In our graph, there are a lot of vertices which have more than 100k of outgoing edges. I would like to know what are the approaches to handle all palettes of situation which come out of this.
Let's say that we have a group_1
defined in our graph. group_1
has 100k members
. We have a few traversals which start from a member_x
vertex and compute some stuff. These traversals are quite fast, they are ending within ~2s each.
But times changed, and now we have a requirement to aggregate all the results from individual small traversals into one number. The traversals have to contain all the results from group_1
's members.
At first our approach was to create traversals which emit a bundle of members_x
by using skip
and limit
and then, using parallel processing on application level, count the sum of our stuff. There are few problems with this approach however:
g.V().has('group',y).out('member_of').skip(0).limit(10)
- according to the documentation this traversal can return different results each time. So creating bundles this way would just be incorrectg.V().has('group',y).out('member_of').skip(100_000).limit(10)
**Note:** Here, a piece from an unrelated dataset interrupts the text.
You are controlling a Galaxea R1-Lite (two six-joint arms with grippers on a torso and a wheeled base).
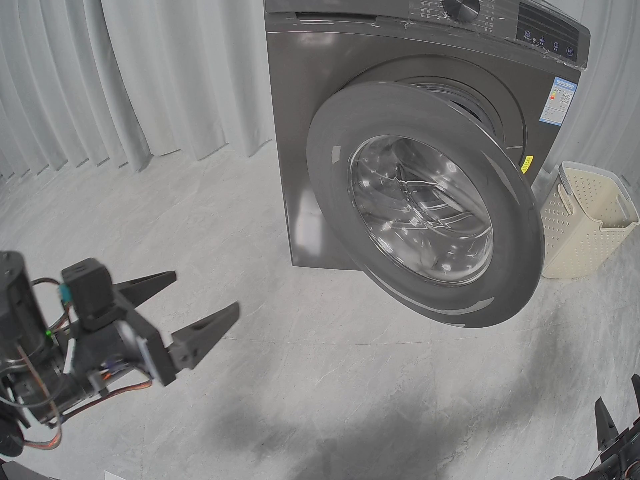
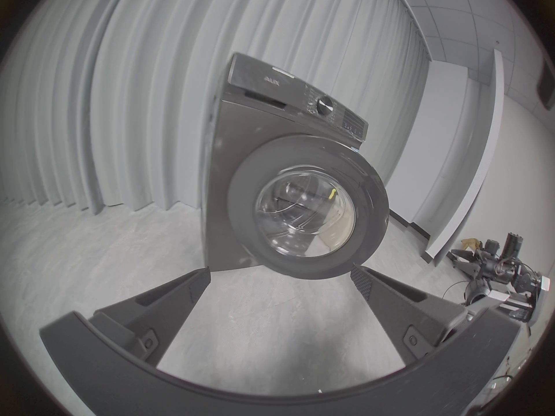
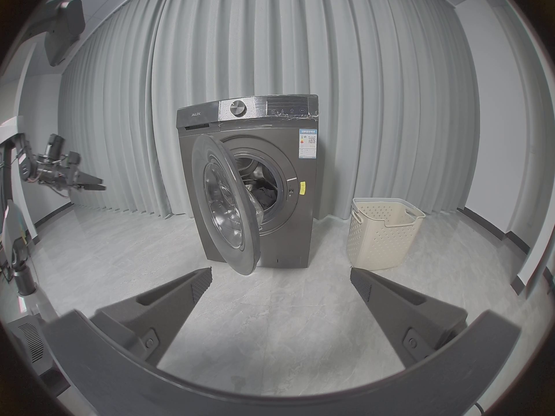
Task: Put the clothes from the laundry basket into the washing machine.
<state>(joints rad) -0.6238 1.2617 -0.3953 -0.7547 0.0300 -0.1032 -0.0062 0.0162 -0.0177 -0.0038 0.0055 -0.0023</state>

takes too long, because as we've found out, database will still have to visit 100k vertices
So, our next approach would be to store a traversal which emits bundles of members
and then, in separate threads, execute parallel traversals which count sum over the previously fetched member:
while(is_not_the_end) {
List<Members> members = g.V().has('group',y).out('member_of').next(100)`
addMembersToExecutorThread(members) // done in async way
}
So, what are the approaches when you have such scenarios? Basically, we can solve that problem if a way can be found to quickly fetch all the ancestors of some vertex. In our case that would be a group_1
. But it takes a lot of time just to fetch ids by using g.V().has('group',y).out('member_of').properties('members_id')
.
Is there a way to work around this problem? Or maybe we should try to execute such queries on GraphComputer?